To do: Scan the data for lines with "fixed" and report the count by itself.

Records excerpted from a collection:
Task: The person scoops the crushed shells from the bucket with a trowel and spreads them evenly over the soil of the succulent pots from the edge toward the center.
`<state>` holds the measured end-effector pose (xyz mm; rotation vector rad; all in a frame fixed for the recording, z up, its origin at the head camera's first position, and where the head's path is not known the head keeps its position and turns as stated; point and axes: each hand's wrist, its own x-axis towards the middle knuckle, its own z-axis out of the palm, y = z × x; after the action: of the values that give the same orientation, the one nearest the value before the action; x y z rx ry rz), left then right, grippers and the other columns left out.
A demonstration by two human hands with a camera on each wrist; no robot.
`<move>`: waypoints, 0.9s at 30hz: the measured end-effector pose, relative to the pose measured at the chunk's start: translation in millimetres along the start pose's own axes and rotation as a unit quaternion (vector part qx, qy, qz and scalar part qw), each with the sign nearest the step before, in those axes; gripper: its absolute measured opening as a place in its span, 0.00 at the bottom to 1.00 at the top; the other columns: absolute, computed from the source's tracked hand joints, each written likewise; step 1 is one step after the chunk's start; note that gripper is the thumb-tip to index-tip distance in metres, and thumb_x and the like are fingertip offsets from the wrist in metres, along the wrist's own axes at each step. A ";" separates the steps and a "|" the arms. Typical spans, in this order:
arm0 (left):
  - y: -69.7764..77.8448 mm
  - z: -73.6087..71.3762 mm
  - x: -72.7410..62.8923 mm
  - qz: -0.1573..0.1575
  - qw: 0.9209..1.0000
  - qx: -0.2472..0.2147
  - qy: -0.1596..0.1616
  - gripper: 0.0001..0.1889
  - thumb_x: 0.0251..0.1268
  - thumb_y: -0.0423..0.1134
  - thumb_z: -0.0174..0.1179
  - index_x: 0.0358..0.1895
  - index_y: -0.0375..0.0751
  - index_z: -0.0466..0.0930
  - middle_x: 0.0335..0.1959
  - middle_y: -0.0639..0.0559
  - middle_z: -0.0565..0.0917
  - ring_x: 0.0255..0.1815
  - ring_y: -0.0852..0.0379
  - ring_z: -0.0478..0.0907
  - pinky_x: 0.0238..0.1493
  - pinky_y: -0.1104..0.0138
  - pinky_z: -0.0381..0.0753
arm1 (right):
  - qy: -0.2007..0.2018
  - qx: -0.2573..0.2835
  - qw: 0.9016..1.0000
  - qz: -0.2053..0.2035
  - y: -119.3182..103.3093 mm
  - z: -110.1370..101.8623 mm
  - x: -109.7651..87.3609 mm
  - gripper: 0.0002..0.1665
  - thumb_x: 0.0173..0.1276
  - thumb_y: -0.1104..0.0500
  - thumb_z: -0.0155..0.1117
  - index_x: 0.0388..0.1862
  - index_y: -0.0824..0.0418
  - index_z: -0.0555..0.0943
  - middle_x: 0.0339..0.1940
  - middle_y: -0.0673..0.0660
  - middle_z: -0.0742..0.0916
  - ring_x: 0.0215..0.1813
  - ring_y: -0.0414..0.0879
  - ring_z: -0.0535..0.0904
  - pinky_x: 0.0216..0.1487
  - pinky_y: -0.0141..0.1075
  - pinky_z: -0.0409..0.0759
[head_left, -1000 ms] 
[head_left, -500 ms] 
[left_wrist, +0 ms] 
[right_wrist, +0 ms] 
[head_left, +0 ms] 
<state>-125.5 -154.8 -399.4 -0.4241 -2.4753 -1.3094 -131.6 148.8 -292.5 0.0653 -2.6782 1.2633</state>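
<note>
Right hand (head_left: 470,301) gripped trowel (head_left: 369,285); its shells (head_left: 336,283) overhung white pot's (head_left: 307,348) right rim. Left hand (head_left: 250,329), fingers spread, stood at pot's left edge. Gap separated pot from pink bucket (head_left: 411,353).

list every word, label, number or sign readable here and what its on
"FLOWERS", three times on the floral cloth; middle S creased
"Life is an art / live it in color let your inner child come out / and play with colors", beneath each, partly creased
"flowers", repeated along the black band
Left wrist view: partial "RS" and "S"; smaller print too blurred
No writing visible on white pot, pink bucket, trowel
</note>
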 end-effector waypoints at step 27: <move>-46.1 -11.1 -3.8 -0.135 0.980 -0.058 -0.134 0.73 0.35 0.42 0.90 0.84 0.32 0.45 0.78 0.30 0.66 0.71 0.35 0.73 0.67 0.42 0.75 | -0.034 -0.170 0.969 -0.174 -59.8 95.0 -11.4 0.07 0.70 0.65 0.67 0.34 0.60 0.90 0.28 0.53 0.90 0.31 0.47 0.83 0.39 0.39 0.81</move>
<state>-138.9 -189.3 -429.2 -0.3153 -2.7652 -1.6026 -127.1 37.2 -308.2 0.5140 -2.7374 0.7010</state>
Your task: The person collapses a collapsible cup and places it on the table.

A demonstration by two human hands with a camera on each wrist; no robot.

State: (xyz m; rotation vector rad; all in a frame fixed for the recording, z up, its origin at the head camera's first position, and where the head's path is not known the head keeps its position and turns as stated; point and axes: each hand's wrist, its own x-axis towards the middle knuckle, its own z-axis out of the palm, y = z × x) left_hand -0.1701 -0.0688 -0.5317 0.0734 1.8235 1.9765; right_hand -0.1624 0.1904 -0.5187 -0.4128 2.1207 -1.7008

Response below: 2